Analyzing packages together with Private Employment Agencies will help us observe the AKP’s ability to bring together two distinct domains of post-Fordist capitalism’s reproduction and service sector –the labor market and the heterosexual family– in the last five years. It is important to note that Private Employment Agencies have been recurrently brought to the agenda since 2003. What is new in the last five years is that the government is making temporary work relations and temporary employment a desirable form of work. Being conducive to neoliberal priority of flexibility, functional for establishing the work-life balance, suitable for flexible security[14] to provide the concrete ground for employment, and convenient to the translation of social rights into the individual domain, Private Employment Agencies and temporary employment, in essence, point to the total feminization of the neoliberal labor force.[15] Rethinking the relevant packages from this perspective, we can see the set of policies, that make it difficult for women to participate in the labor force other than within flexible conditions and push women further into the reproductive functions and the domain of the family.[16]

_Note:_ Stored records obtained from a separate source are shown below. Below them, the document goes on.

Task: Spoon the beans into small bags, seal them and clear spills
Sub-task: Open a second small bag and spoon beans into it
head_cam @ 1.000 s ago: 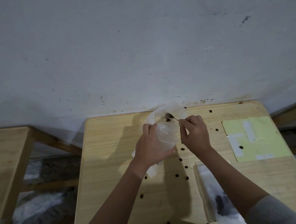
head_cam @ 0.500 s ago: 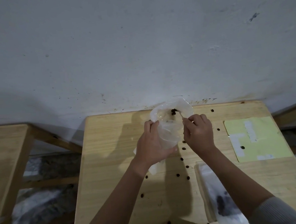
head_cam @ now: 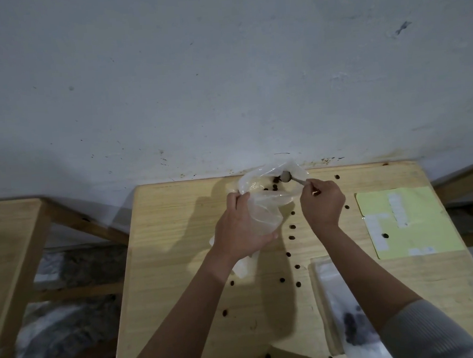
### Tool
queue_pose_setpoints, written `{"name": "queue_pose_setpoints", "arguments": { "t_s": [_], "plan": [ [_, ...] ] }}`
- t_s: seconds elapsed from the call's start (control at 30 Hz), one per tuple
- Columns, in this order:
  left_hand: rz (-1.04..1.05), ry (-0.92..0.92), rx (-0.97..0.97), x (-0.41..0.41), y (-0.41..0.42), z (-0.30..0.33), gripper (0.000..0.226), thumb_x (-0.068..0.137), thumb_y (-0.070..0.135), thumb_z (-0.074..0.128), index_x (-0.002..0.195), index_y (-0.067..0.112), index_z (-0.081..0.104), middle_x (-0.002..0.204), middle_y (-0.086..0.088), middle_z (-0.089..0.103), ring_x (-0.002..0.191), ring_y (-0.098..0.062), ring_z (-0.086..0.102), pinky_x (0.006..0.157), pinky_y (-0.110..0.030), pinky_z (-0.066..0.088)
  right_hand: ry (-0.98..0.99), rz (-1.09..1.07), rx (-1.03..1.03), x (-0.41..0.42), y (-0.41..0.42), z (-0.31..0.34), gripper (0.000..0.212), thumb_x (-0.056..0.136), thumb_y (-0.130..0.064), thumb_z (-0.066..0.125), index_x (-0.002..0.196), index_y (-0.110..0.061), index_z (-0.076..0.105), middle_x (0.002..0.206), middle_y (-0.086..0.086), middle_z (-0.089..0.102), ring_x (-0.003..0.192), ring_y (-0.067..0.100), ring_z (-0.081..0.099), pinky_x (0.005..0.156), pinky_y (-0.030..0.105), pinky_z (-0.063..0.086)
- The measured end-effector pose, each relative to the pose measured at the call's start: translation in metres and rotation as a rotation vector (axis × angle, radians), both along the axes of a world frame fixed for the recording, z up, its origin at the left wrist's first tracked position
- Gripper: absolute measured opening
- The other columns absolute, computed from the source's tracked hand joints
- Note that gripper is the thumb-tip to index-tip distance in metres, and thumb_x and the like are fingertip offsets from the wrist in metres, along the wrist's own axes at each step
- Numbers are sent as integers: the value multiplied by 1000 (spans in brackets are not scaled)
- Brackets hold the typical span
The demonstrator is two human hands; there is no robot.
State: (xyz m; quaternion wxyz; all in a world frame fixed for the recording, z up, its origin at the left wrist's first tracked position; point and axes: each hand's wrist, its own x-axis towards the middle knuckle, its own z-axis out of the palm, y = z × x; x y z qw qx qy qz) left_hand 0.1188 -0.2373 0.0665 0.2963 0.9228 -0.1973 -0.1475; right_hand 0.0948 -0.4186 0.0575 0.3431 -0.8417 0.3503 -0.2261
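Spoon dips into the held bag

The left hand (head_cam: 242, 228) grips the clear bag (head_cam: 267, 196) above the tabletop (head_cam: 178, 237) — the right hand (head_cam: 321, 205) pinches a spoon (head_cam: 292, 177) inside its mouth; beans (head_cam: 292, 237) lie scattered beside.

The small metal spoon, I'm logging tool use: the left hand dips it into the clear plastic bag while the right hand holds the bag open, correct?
Not quite: the hands are swapped. In the head view the right hand holds the small metal spoon, and the left hand grips the clear plastic bag.
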Motion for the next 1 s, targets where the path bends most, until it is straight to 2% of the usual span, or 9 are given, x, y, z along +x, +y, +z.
{"name": "queue_pose_setpoints", "arguments": {
  "t_s": [0.1, 0.2, 0.27, 0.4, 0.5, 0.67, 0.87, 1.0],
  "plan": [
    [-12, 2, 17, 4, -3, 0, 110, 57, 60, 79, 143, 14, 29, 135, 3, 28, 106, -18, 55, 80, -36, 53, 4, -125, 216, 1, -7, 0, 20, 83, -3, 54, 74, 8, 67, 66, 28, 62, 53, 30, 47, 56, 23, 36],
    [-8, -7, 17, 9, -6, 1, 108, 57, 60, 80, 141, 13, 32, 133, 3, 29, 103, -17, 55, 76, -33, 52, 26, -240, 428, 3, -15, 1, 19, 84, -4, 55, 88, 0, 73, 63, 12, 63, 55, 20, 52, 59, 24, 40],
    [-10, -14, 27, 12, -7, 2, 107, 57, 60, 80, 140, 12, 32, 132, 3, 30, 102, -17, 55, 74, -30, 50, 24, -285, 567, 4, -21, -1, 19, 84, -3, 56, 90, -2, 73, 60, 3, 57, 53, 14, 48, 55, 24, 38],
    [-18, -27, 42, 15, -7, 3, 106, 58, 60, 79, 140, 13, 32, 131, 3, 29, 101, -15, 54, 72, -26, 48, 64, -363, 834, 4, -30, -4, 5, 81, -5, 65, 82, -3, 70, 63, 4, 53, 58, 16, 46, 56, 29, 41],
    [-23, -23, 64, 17, -7, 4, 106, 59, 61, 78, 141, 13, 30, 132, 3, 28, 102, -15, 53, 73, -26, 49, 94, -385, 947, 3, -32, -5, 9, 81, -8, 69, 73, -6, 64, 65, 6, 52, 58, 18, 44, 59, 32, 42],
    [-27, -26, 81, 16, -6, 5, 105, 59, 61, 78, 141, 13, 31, 133, 3, 28, 105, -15, 53, 75, -25, 47, 93, -397, 980, -4, -37, -8, 2, 81, -6, 67, 83, -6, 68, 70, 4, 52, 63, 17, 46, 65, 33, 46],
    [-29, -39, 101, 15, -3, 5, 106, 59, 59, 78, 141, 13, 31, 135, 2, 28, 107, -17, 53, 75, -24, 44, 77, -361, 894, -13, -42, -4, 4, 82, -9, 63, 79, -9, 67, 69, 5, 57, 63, 15, 49, 57, 28, 42],
    [-40, -40, 119, 12, -1, 4, 107, 58, 59, 79, 142, 15, 28, 137, 1, 26, 109, -18, 52, 76, -24, 43, 72, -354, 909, -16, -47, 1, 7, 83, -8, 61, 83, -8, 68, 71, 4, 59, 63, 13, 50, 59, 29, 42]
  ]
}}
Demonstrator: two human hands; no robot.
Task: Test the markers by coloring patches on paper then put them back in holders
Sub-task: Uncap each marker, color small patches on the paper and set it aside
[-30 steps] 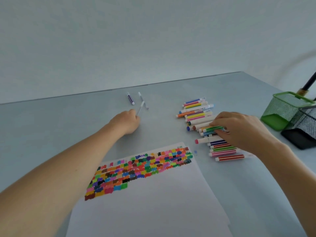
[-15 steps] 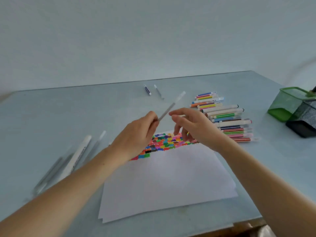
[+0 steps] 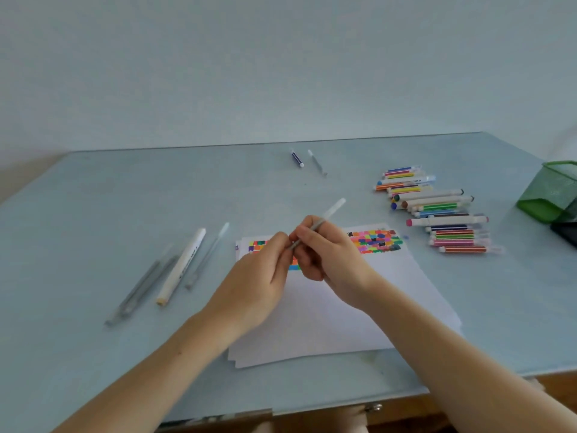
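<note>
a pale blue-grey desk (image 3: 93, 214) fills the lower view, its far edge meeting a plain, pale wall (image 3: 281, 57); a strip of brown wood shows under the desk's near edge. the landmark is the white paper (image 3: 359, 307), a small stack lying near the middle of the desk with rows of coloured patches (image 3: 374, 240) along its far edge.

above the paper's far edge, both hands meet on one thin grey pen (image 3: 321, 221) with a pale cap pointing up and away. the left hand (image 3: 256, 276) pinches its lower end with curled fingers; the right hand (image 3: 331, 257) has its fingers wrapped round the barrel. so each grip is closed on that pen.

to the right of the paper lies a loose pile of striped markers (image 3: 437, 207), side by side on the desk. further right, at the frame's edge, stands a green mesh holder (image 3: 552, 192), with a dark holder (image 3: 566, 234) just beside it, mostly cut off.

to the left of the paper lie a white marker (image 3: 182, 265) and several grey pens (image 3: 146, 282), roughly parallel. beyond the paper, towards the wall, lie a small dark blue marker (image 3: 297, 158) and a small grey pen (image 3: 317, 162).
</note>
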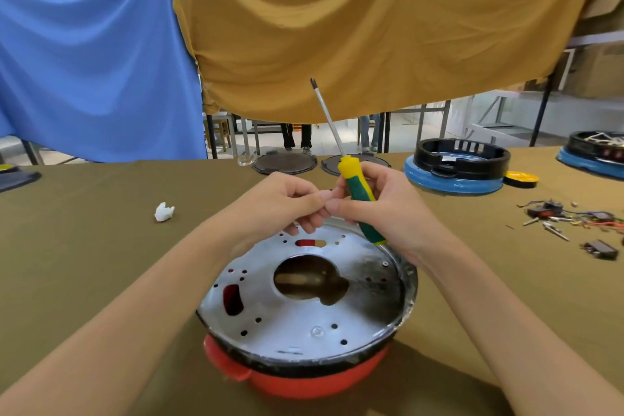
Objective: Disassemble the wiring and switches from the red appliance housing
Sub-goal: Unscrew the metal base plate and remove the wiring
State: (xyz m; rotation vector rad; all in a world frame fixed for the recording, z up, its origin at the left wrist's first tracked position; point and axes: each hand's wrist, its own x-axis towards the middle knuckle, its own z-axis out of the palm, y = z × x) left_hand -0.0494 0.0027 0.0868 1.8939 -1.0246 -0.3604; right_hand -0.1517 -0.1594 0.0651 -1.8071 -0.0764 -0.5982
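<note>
The red appliance housing (304,378) lies upside down near the table's front edge, its silver perforated metal plate (297,317) facing up with a large central hole. My right hand (381,209) grips a screwdriver (358,192) with a yellow and green handle, its shaft pointing up and away. My left hand (283,203) is held just above the plate's far rim, fingers curled, its fingertips meeting those of my right hand. Whether something small is pinched between them is hidden.
Removed wires, switches and small parts (574,219) lie at the right. Blue and black housings (456,165) (594,152) stand at the back right, two dark round lids (285,162) at the back centre. A white crumpled scrap (164,212) lies to the left.
</note>
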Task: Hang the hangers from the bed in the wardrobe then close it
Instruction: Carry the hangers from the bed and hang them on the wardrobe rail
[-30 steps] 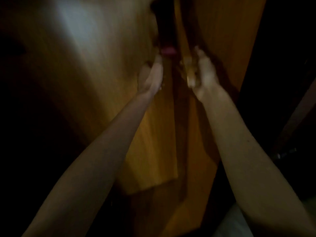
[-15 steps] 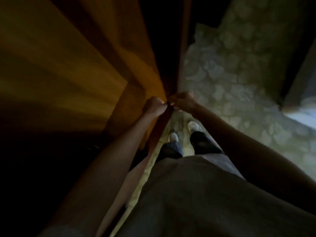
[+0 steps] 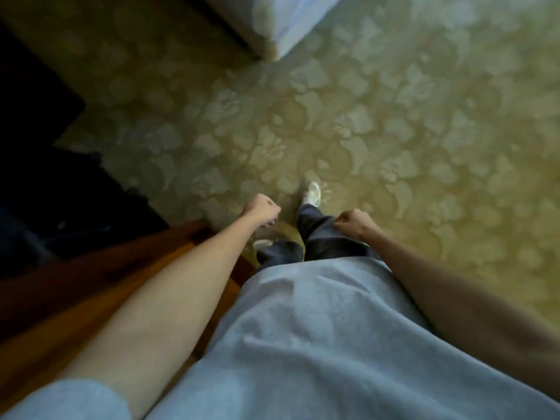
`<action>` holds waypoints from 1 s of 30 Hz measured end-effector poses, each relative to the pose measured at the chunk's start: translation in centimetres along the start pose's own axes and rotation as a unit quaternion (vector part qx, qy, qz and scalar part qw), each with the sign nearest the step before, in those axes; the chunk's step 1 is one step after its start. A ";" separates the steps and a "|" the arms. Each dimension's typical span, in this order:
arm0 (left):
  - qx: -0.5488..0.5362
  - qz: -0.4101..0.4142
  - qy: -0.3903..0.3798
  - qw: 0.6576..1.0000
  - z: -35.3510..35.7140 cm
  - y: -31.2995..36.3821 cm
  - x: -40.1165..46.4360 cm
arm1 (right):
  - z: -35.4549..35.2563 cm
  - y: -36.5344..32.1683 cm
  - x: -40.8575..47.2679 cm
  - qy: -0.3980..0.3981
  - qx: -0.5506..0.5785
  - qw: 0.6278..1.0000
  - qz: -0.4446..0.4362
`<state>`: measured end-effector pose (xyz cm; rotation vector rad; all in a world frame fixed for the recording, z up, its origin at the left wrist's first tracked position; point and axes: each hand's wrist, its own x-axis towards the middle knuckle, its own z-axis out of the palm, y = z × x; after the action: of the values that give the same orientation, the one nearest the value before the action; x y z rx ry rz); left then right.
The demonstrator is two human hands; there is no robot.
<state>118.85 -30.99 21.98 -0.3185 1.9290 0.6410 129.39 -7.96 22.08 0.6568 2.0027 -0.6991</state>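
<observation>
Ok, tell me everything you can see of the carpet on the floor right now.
The carpet covers nearly all the visible floor. It looks like soft pile in a muted olive-gold, with a paler, repeating leafy damask pattern, blurred by motion. It lies flat. A white shoe stands on it near the middle, the pale corner of the bed sits over it at the top, and a dark area borders it on the left, beside the orange-brown wooden panel.
</observation>
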 end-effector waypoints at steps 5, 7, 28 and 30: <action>0.074 0.058 -0.004 0.996 -0.9 12.9 4.3 | -4.4 4.8 2.4 0.014 0.118 0.991 0.068; 0.091 0.053 0.006 0.994 -1.5 16.2 5.7 | -6.8 4.7 4.3 0.025 0.152 0.986 0.070; 0.031 -0.041 0.089 0.995 -21.1 46.3 27.1 | -53.6 -9.8 30.5 0.120 0.117 0.985 -0.030; 0.025 -0.014 0.075 0.997 -22.0 53.6 30.5 | -58.0 -8.6 31.8 0.139 0.125 0.982 -0.002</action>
<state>62.85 2.53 17.30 -0.3717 2.0768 0.5632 75.78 31.75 22.21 0.9429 2.1898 -0.9115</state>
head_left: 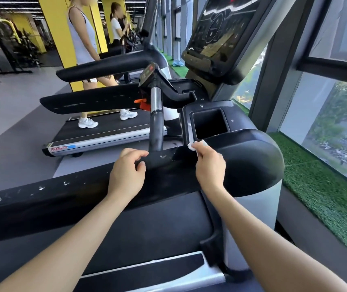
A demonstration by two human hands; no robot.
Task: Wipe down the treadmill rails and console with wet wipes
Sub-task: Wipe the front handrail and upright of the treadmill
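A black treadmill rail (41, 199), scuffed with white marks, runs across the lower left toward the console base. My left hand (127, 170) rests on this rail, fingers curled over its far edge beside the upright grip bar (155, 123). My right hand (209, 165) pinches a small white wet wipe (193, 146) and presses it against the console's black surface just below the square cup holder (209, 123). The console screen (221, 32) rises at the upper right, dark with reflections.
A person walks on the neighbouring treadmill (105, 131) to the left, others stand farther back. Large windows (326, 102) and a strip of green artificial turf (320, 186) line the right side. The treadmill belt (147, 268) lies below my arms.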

In an incomplete summary, flexible working conditions, which exemplify the alliance between the priorities of the free market and conservative morality, are presented as favorable conditions to mothers’ rights to “prevent them from sacrificing their right to be with their children, and … their professions for which they have labored a lot, while fulfilling their maternal duties”.[17] So, we can talk about women’s rights derived not from individual and/or citizenship rights but from motherhood; the fact that the equivalence of these rights in the labor market is constituted by the codes of flexibility and temporariness; the fact that the cross-spheres (intimate sphere, private sphere, social sphere, political sphere, public sphere) vulnerability which is not unfamiliar to women is reconfigured again across various spheres; and that, this time, the vulnerability in question is made widespread in a way to include men. Arguably, the dilemma of the nervous citizen lies in that neoliberal patriarchy, in a self-negating way, interpellates everyone into femininity in the labor market rather than in being stuck between personalism and individualism. Considering the citizenship, which is already institutionalized upon masculinity and, despite feminist struggles and interventions, is still masculine, it should not be surprising to get nervous hearing this interpellation. This does not mean that men and women are equalized in vulnerability. It means that the nervous subject of neoliberalism is women, and that family has been raised to the level of society, nation, and the state, and the household is made into a labor market. This must be the end of neoliberalism: a society that denies itself; a state that denies itself; and a market order that denies itself.

Translator: İpek Tabur

Proof-reader: Müge Karahan

For the original in Turkish / Yazının Türkçesi için

[1] I use the term “domestic” hesitantly and hoping that it corresponds to “domesticity” in English and “oikos” in Ancient Greek. On the one hand, I intend to emphasize that one aspect of the aforementioned dual function is appended to the specifically defined household space, that this space is not defined only by the family, organic and relevantly formulated emotional and bodily attachments, and that these loyalties are transferred to the national unity/totality where the public sphere is fixed. Based on this, it is possible to say that domesticity is not limited to the household and/or family, but rather reproduces the house/home at the national level. This is all the more possible in the neoliberal order of things, and probably points to a different environment and set of conditions from the socio-political space of the Fordist and post-Fordist nation-state: here, it is merely a co-definition of social rights and a definition of the isolated individual in reference to the social security as a social right. It is worth mentioning that the individual security in question is attached to the state in a way that will remove the society and replace the family. This undoubtedly takes place within the scope of the reconstruction of the state and administration in a family-oriented fashion with reference to personal values.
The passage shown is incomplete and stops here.